Boone hatte nie ein gutes Verhältnis zu seinem Vater, das ändert sich auch nicht als dieser stirbt. Die Zeremonien danach zieht er durch, aber eher weil er es muss, als dass er wirklich geistig anwesend ist. Kurz darauf wird er Butch, dem Ex-Cop zugeteilt und soll ihm helfen einen Serienkiller zu finden, der junge Frauen getötet hat. Während der Ermittlungen treffen Butch und Boone auf Helania, die ebenfalls auf der Suche nach dem Mörder ihrer Schwester ist. Vom ersten Augenblick an wird Boone von Helania angezogen, doch können er und Butch ihr vertrauen, oder hat sie vielleicht etwas mit den Morden zu tun?

Vor Ewigkeiten hab ich den dritten Teil der Spinn-Off Reihe gelesen und konnte mich nicht mehr wirklich erinnern, welche Personen schon mal vorkamen und welche neu sind. Doch egal ob neu oder bekannt, ich mochte es die beiden Hauptcharaktere kennenzulernen. Beide fand ich gut gelungen und haben mir als Protagonisten sehr gut gefallen. Auch, dass Butch, den man schon länger kennt und andere Brüder dabei waren, fand ich richtig toll und hat mir dieses Black-Dagger-Feeling gegeben, das ich in den neusten Bücher der Reihe vermisst habe.
Durch die Ermittlungen hat das Buch einen Hauch von einem Thriller bekommen, was ich richtig toll fand.

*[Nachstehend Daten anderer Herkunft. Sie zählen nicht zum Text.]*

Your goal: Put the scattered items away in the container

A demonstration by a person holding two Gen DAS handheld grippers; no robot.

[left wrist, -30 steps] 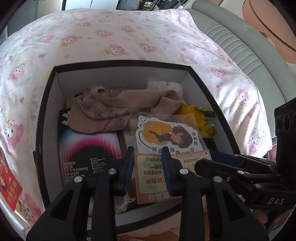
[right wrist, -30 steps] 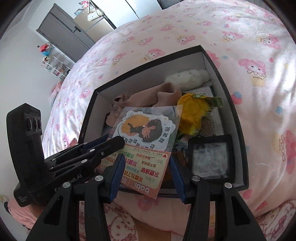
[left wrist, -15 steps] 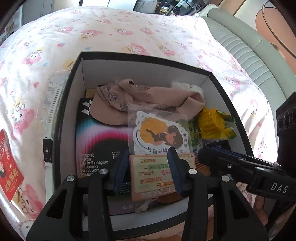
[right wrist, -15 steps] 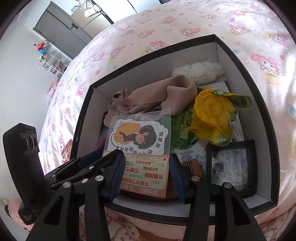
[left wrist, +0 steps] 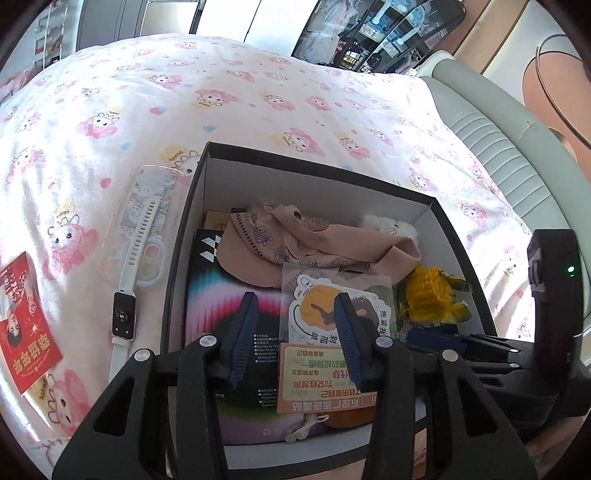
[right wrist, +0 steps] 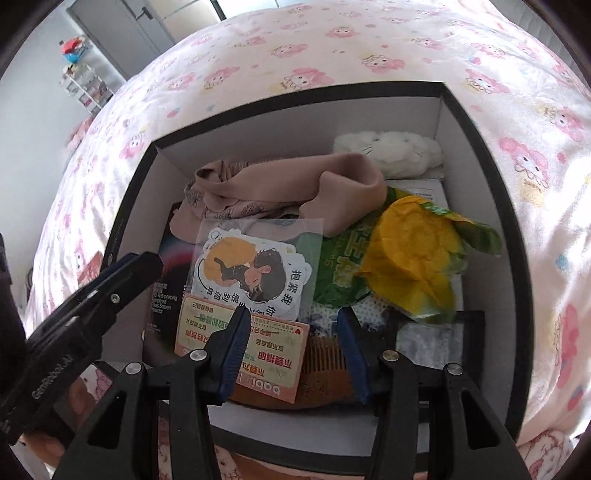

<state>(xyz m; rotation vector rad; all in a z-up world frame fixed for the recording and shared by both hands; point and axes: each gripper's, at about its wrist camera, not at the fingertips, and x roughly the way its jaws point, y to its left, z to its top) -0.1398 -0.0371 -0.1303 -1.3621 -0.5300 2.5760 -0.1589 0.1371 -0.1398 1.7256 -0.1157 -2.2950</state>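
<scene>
A black box (left wrist: 184, 229) with white inner walls (right wrist: 476, 122) sits on the bed, holding a pink cloth (left wrist: 314, 243), a sticker pack (left wrist: 332, 310), an orange card (left wrist: 317, 376), a yellow-green packet (right wrist: 410, 251), a white plush (right wrist: 391, 151) and a black screen-protector box (left wrist: 221, 302). My left gripper (left wrist: 295, 336) is open and empty above the box's near side. My right gripper (right wrist: 291, 347) is open and empty over the card (right wrist: 255, 354) and a wooden comb (right wrist: 325, 365). A white smartwatch (left wrist: 133, 266), a clear phone case (left wrist: 147, 192) and a red card (left wrist: 26, 321) lie on the bed left of the box.
The bed has a pink cartoon-print sheet (left wrist: 221, 92). A grey padded headboard (left wrist: 491, 133) runs along the right. Each gripper shows in the other's view, the right one (left wrist: 517, 354) at the box's right side and the left one (right wrist: 74, 317) at its left. A wardrobe (right wrist: 122, 29) stands far back.
Both grippers have opened wider and pulled back and up from the box. The orange card now lies free in the box. The left view has swung left, showing the watch and phone case.
</scene>
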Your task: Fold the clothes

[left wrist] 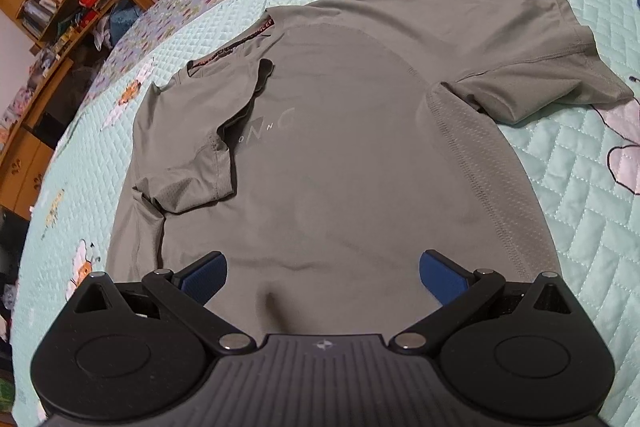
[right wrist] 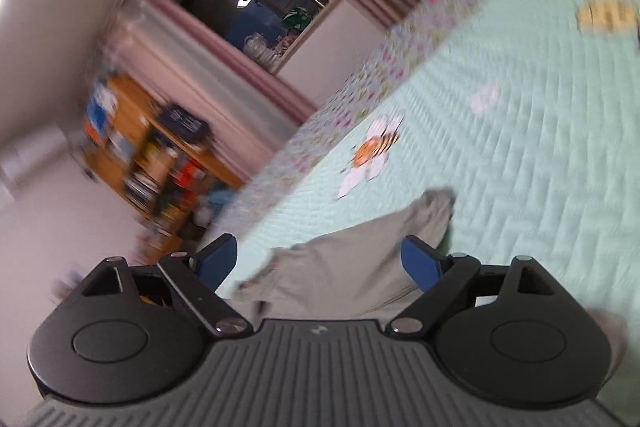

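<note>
A grey T-shirt (left wrist: 340, 147) lies spread on the bed (left wrist: 560, 187), over a mint quilt with bee pictures. Its left sleeve (left wrist: 200, 163) is already folded in across the chest; the right sleeve (left wrist: 532, 67) lies out to the side.

The left tool (left wrist: 322, 277) hovers over the shirt's near hem with its blue pads wide apart and nothing between them. The right tool (right wrist: 320, 265) is also wide and empty; its view is blurred and tilted, so the grey cloth (right wrist: 360, 247) lying below it on the quilt is probably that right sleeve, though I cannot be sure.

The risks from here: a grab at the hem may catch only the top layer, so the fold drags unevenly. A careless pull could also slide the left sleeve back out of its fold.
</note>
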The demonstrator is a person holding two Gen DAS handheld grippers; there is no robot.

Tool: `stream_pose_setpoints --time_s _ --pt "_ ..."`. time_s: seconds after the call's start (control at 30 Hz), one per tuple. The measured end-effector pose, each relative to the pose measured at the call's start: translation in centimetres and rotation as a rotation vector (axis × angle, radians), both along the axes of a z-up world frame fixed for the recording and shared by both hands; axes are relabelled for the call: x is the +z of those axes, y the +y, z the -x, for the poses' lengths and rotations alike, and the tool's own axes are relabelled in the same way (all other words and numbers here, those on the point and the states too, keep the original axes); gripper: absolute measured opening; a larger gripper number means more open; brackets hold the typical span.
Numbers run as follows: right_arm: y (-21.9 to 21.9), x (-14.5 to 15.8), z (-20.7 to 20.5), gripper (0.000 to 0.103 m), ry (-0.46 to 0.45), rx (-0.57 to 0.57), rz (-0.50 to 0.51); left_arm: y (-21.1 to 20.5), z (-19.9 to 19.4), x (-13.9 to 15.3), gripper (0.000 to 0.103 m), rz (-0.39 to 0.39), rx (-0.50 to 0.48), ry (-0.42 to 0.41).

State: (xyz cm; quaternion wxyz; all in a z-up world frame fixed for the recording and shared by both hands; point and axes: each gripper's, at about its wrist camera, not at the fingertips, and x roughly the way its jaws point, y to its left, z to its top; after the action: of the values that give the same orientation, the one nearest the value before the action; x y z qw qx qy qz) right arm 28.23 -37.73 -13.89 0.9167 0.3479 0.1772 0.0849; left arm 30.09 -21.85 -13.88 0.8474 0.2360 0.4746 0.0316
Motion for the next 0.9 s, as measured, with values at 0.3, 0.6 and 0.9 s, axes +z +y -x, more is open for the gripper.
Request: stream_pose_setpoints --time_s 0.3,0.6,0.9 --pt "-1.5 -4.0 -2.3 0.09 0.179 0.074 -0.241 -0.3 -0.1 0.1 0.103 -0.017 0.011 0.008" --pt "-4.0 -6.3 -1.9 0.089 0.244 0.044 -0.456 -0.3 -0.4 0.1 0.103 -0.012 0.04 0.027" --pt "-5.8 -5.7 -1.3 0.089 0.259 0.036 -0.476 0.1 -0.5 0.2 0.103 0.01 0.06 0.026"
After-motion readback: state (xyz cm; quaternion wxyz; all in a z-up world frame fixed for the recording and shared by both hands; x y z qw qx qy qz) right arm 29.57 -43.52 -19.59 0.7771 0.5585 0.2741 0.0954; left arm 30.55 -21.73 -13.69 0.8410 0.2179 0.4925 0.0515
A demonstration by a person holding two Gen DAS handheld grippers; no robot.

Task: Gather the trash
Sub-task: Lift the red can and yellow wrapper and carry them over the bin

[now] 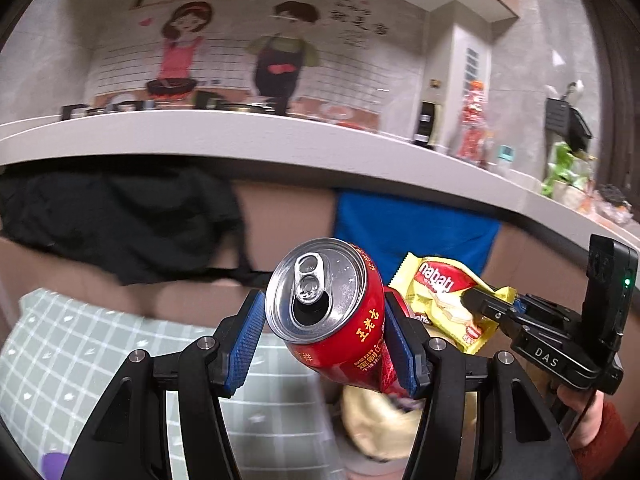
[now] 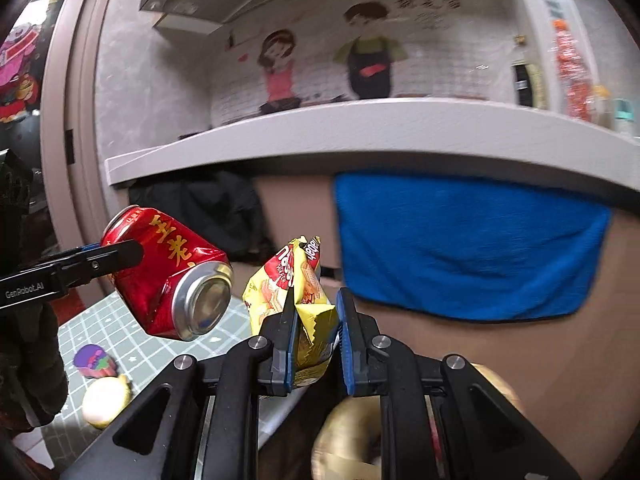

Vom Schreibstil her fand ich es ebenfalls viel angenehmer zu lesen, als die letzten Black-Dagger Bände. Ich kam leicht ins Buch hinein und konnte mir leicht alles vorstellen, manches sogar etwas zu lebhaft. Es war detailliert, aber nicht zu viel, einzig auf einer Seite wurden Details über ein Auto breitgetreten, mit denen ich null anfangen konnte. Es handelte sich um Details über einen Motor, die nichts zur Geschichte beitrugen und einfach nur die Seite füllten. Da wäre es schöner gewesen es wäre kürzer und für Laien verständlicher gewesen.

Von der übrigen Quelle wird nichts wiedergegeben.